Night it seems, is eternal. The wind is unforgivably chilly, and my skin is becoming white as snow. The black clothing that I wear only serves to bring out my unhealthy pallor. The lack of having eaten a proper meal is finally beginning to show, my arms are skinny, skeletal. I should be hungry, but the void of not having met another human being is far emptier than the hollowness in my stomach.

And then I see her. A young girl, she couldn’t possibly be out of high school yet. There is an anxious rumbling in my stomach, but I ignore this feeling. I walk calmly towards her, yet she stares at me, frozen in place. There is a kind of coldness about her. Her light clothing blows in the wind, juxtaposed by her somber black hair. As I close the gap between us, I realize that her eyes tell a story of unspeakable horror. Her two blue orbs glare at me blankly, the eyes of one who had seen death itself. I could run now, but I would much prefer to be patient. I walk on towards her, a walk that stretches on for an eternity. A couple steps apart, I realize that I have to look down on her: a small, doll-like figure.
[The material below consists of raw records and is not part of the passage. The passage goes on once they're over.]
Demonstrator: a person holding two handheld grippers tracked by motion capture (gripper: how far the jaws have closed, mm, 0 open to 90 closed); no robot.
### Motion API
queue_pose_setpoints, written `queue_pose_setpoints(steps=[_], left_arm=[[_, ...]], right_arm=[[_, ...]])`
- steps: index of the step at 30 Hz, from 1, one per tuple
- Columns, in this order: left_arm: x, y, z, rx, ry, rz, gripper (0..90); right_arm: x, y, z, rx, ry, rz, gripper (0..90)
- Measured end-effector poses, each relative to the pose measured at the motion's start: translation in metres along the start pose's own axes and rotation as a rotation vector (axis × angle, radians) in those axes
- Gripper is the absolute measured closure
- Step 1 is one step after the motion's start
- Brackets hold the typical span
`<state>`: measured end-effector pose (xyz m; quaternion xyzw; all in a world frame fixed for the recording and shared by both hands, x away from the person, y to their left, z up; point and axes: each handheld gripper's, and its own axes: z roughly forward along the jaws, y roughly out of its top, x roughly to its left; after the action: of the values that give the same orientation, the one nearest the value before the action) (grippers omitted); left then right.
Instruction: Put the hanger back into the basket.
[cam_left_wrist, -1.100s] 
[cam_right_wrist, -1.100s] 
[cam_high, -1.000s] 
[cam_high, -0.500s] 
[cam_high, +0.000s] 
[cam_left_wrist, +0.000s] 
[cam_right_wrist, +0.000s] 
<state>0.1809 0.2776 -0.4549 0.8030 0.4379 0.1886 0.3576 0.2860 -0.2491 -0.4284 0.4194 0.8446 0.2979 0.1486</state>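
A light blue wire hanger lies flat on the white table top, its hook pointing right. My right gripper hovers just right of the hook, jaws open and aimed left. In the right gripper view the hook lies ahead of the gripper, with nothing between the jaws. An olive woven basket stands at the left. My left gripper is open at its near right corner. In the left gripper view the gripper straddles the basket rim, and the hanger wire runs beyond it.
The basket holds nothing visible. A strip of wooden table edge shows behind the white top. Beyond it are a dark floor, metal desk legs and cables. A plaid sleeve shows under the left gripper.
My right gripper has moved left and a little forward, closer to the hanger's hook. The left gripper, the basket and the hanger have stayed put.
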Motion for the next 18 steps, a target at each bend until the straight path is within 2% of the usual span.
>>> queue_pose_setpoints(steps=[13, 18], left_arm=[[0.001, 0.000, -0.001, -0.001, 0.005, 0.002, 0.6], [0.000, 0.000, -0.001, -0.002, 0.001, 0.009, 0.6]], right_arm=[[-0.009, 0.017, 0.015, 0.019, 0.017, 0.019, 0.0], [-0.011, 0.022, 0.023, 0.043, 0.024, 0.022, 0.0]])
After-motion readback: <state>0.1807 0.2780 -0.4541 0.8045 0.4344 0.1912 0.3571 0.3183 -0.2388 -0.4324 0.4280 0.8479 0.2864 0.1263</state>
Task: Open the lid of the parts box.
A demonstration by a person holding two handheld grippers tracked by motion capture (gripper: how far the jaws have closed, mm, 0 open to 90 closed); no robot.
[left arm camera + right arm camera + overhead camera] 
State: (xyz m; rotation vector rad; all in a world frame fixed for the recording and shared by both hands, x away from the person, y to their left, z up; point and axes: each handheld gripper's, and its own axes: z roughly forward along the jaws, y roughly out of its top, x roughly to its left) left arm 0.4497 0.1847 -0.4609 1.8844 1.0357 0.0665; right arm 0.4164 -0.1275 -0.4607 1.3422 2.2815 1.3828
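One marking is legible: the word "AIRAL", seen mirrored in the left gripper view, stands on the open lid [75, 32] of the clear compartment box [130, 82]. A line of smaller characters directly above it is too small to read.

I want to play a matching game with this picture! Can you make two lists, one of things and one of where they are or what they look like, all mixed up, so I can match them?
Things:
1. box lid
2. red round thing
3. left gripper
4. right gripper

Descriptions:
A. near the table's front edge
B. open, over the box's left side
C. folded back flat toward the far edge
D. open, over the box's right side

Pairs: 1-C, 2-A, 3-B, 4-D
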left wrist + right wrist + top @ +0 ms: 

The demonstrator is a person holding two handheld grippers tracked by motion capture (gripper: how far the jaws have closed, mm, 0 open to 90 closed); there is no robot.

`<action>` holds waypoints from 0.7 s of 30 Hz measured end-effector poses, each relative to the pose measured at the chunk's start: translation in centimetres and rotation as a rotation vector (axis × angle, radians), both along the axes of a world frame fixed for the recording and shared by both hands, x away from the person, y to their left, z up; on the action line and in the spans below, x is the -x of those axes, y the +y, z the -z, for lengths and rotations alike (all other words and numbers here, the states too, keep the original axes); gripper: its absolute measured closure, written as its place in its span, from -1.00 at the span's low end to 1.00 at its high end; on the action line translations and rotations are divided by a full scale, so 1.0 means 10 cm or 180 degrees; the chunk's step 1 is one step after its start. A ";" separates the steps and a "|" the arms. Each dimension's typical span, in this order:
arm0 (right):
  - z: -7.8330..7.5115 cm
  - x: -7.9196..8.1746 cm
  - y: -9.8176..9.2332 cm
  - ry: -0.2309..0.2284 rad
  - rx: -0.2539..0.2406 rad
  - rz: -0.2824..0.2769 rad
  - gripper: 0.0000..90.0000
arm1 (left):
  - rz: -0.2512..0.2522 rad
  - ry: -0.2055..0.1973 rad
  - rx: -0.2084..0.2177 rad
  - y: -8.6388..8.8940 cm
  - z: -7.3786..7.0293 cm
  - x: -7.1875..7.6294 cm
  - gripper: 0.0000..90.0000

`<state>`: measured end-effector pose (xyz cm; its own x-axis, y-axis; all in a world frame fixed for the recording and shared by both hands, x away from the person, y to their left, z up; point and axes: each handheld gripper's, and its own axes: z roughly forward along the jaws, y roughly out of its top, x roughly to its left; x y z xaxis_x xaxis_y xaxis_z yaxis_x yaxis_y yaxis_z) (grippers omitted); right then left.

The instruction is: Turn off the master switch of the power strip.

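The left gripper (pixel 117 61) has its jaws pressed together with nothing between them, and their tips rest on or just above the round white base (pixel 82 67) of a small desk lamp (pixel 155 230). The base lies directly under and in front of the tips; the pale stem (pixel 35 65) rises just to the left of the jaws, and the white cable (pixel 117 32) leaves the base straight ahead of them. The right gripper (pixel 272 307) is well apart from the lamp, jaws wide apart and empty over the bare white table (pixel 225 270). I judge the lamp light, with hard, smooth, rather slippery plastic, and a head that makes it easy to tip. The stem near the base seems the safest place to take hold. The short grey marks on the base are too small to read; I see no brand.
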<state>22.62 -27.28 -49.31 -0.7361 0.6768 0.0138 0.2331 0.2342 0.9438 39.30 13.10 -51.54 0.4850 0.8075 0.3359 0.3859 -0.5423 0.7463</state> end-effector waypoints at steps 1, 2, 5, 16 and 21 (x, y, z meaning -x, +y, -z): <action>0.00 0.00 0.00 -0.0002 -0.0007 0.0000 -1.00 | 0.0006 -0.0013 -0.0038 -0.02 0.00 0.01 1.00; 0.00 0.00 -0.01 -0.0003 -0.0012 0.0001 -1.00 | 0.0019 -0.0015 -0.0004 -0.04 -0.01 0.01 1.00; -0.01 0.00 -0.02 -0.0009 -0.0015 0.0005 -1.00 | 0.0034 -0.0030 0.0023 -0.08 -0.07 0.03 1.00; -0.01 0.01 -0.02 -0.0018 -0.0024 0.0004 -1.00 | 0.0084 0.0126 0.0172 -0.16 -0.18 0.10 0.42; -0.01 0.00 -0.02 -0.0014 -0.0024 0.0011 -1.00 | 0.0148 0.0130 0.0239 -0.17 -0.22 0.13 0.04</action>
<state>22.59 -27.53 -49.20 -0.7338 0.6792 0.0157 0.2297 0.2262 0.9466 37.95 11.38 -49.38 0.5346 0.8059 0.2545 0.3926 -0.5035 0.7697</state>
In a high pitched, strained voice, she utters a word, a ghostly whisper.

[collapse]“Slender---”

Behind my hungry smile laid rows of razor sharp teeth.[/collapse]
 
Yeah I put that random gibberish there because I didn't want the first few sentences of the post showing up on the front page. Somewhat ruins the mood or whatever.
 
This is just me, Slenderman stories are a tad bit overdone by this day and age, and I've only one I ever liked was the Marble Hornets series.

I'm NOT telling you to rethink or scrap your story I'm just giving you my two cents.
 
Thanks for the input! Looking back, I think the twist is bit too obvious, I might have to reduce the evidence significantly.

I'll be working on other stuff soon.